- **Exercise instructions**
With the images removed, return every line below exactly as it reads.
───── Data excerpt ─────
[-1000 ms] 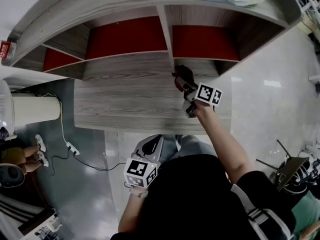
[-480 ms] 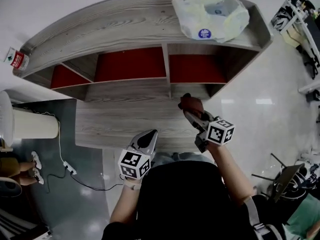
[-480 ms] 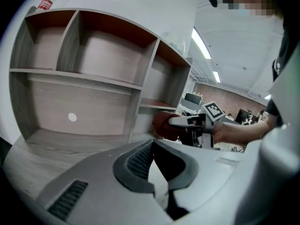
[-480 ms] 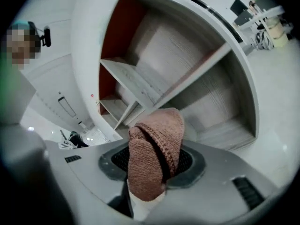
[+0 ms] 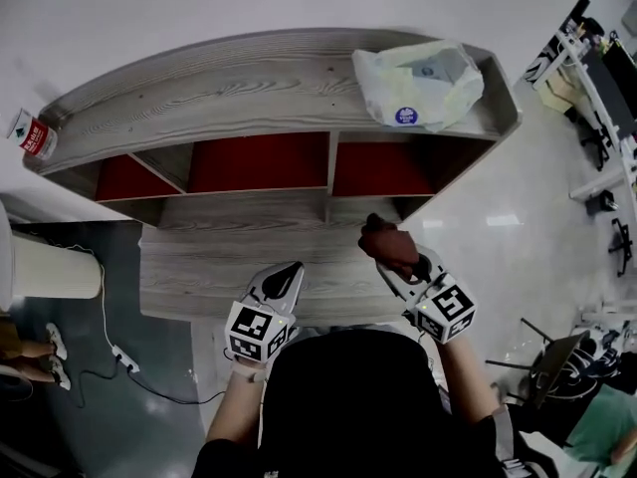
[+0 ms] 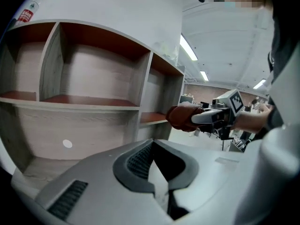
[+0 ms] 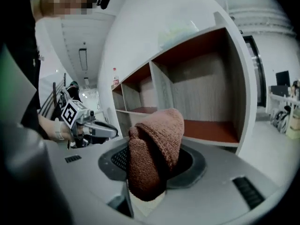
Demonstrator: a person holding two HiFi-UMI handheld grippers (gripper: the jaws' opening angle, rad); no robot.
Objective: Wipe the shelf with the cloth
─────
- **Result below**
[-1000 ms] 
[-480 ms] 
[-480 ms] 
[-480 ms] 
[+0 ms] 
[+0 ms] 
[+0 ms] 
Demonstrator: a person holding two HiFi-UMI handheld grippers (gripper: the jaws' opening angle, rad); no robot.
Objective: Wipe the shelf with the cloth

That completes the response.